従来の野球マンガは、その舞台がプロであれ高校であれ草であれ、ほとんどが人間成長物語です。たまに魔球とかあり得ないパワーも登場しますが、原則成長物語であり、友情だったり根性だったりするわけです。野球は単なる「場」なんですね。本書で描かれる野球は「ゲーム」、そして「ゲームに勝つ」ことです。教育の場でもなければ人間修行の道でもない。
ゲームで一番重要なのはルールです。ルールを知らなければ勝てない。自分に有利なルールを作れればなお良い。ゲームに勝つためには何が必要なのかがその次に来る。だから作者はルールとそのルールにのっとった戦術を徹底的に書き込んでいます。
この第1巻は、主役となる渡久地東亜(とくちトーア)の登場に充てられています。沖縄の米兵の間で行われていた賭野球「ワンアウト」。ピッチャーとバッターの一打席勝負で、飛球が外野まで飛ぶかフォアボールなどで出塁すれば打者の勝ち、それ以外は投手の勝ち。このゲームで勝ち続けるピッチャーが渡久地です。彼はなせ勝ち続けることができるのか。うーん、面白い。

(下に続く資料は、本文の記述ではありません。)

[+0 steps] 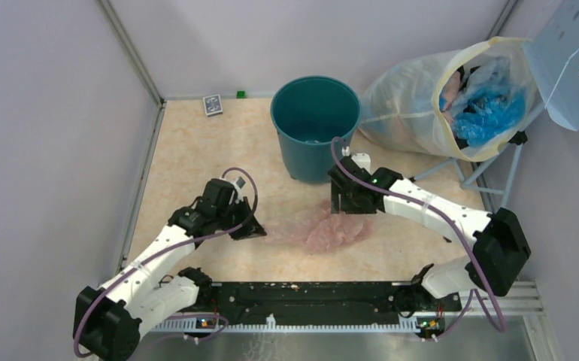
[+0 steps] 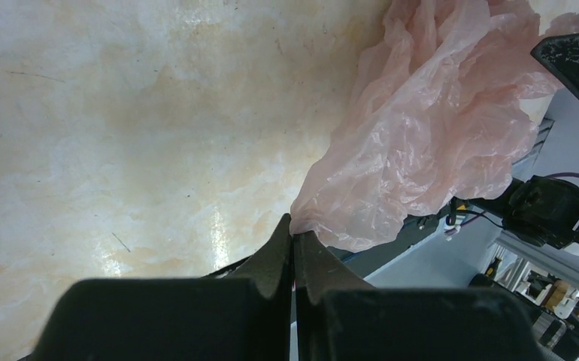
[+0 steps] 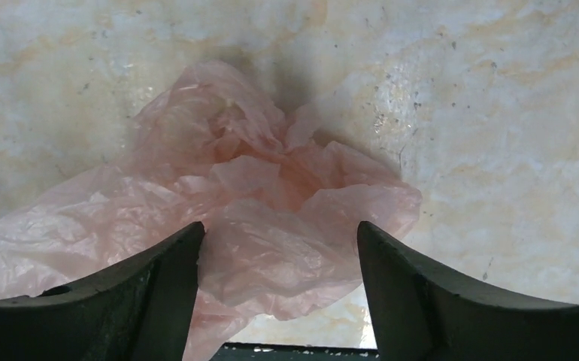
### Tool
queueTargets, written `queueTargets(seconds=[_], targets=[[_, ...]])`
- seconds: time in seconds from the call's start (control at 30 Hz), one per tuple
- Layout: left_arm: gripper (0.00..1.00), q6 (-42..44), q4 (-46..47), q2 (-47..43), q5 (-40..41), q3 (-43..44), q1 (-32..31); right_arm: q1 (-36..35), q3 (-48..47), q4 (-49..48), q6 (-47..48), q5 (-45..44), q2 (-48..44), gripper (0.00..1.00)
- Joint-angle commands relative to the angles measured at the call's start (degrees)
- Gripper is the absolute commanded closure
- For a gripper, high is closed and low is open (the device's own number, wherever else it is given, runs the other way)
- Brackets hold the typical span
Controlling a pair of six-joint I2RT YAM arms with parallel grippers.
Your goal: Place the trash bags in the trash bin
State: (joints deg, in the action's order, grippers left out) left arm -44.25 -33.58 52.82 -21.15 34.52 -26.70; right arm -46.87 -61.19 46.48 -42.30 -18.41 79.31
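Pink crumpled thin plastic bag (image 1: 324, 229) lies on the worktop (image 1: 196, 150). Low left hand (image 2: 294, 239) pinches its corner; right hand (image 3: 279, 229) points down above it, spread wide.

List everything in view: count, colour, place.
bag: one, pale pink, crumpled on the table between the arms
bin: one, dark teal, upright, far middle
sack: one, clear with a yellow rim, right of the bin
blue bags: several, bright blue, inside the sack
panel: one, pale blue, perforated, top right
box: one, small, dark, far left
block: one, green, by the far wall
table: one, beige marbled
left fingers: black, shut on the bag's edge
right fingers: black, open over the bag
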Motion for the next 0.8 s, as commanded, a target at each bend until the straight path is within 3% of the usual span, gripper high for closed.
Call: queueTargets(seconds=[0.0, 0.13, 0.2, 0.23, 0.57, 0.7, 0.77], targets=[[1.0, 1.8, -2.3, -0.4, 3.7, 4.2, 0.2, -0.3, -1.3, 2.9, -2.5, -5.4, -1.7, 0.4], [1.0, 3.1, -8.6, 2.3, 10.5, 8.1, 0.5, 2.1, -0.1, 5.6, -1.7, -6.4, -8.2, 0.85], [1.0, 4.2, -10.9, 3.3, 13.2, 9.6, 1.1, 5.0, -0.3, 7.4, -1.0, -5.8, -11.2, 0.99], [1.0, 4.8, -12.1, 3.7, 14.8, 10.4, 1.7, 7.0, -0.5, 8.4, -0.5, -5.2, -12.7, 1.0], [1.0, 8.9, -18.7, 4.5, 27.0, 18.9, 10.4, 21.1, -7.1, 12.1, 4.4, -3.7, -22.0, 1.0], [1.0, 10.8, -17.0, 4.2, 23.3, 23.1, 10.6, 23.1, -9.9, 10.9, 7.7, 3.9, -20.6, 0.74], [1.0, 11.2, -14.3, 3.9, 16.3, 23.6, 10.6, 23.1, -10.8, 7.7, 14.1, 16.2, -19.6, 0.41]])
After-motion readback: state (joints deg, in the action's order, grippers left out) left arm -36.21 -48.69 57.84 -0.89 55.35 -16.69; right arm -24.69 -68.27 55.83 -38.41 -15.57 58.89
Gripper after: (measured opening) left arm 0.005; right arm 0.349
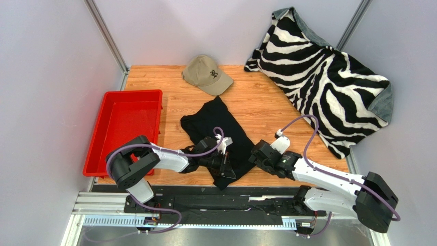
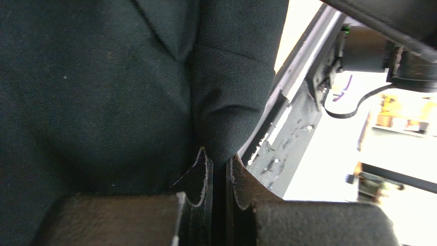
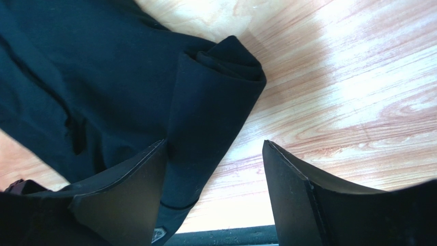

全巻読むことになりそうなので、各巻での気に入ったセリフとコマを拾っていこうかなと。
第1巻のベストセリフ
あんた…俺に野球をナメてるって言ったな
だがな…あんたの方こそ勝負をナメてるよ
渡久地が不運の天才打者児島に向けて放った一言です。
第1巻のベストコマ
渡久地をプロに引き入れるため勝負を挑んだ児島が、無心になろうと薪割り1000本を自分に課します。その1000本目がこの画。読んでるこっちまでウッときちゃった。
さて、『ONE OUTS』を手に取ったいきさつを簡単に。『もっとも美しい数学』を読んでゲーム理論のことをもう少し知ろうと思い、『高校生からのゲーム理論』に手を伸ばしたら「協力ゲーム」に興味が出て、webで「協力ゲーム」を検索したら小島寛之氏の『ライアーゲームっていうのは、要するに協力ゲームなのだ』という記事に出くわして、その記事は当然『LIAR GAME』に触れていて、それで甲斐谷忍が登場して、さらにそこで『ONE OUTS』がお勧めマンガに挙げられていた、という経緯。短縮すれば『ONE OUTS』はゲーム理論マンガと言えるかもしれないね。
しばらく『ONE OUTS』で楽しもうっと。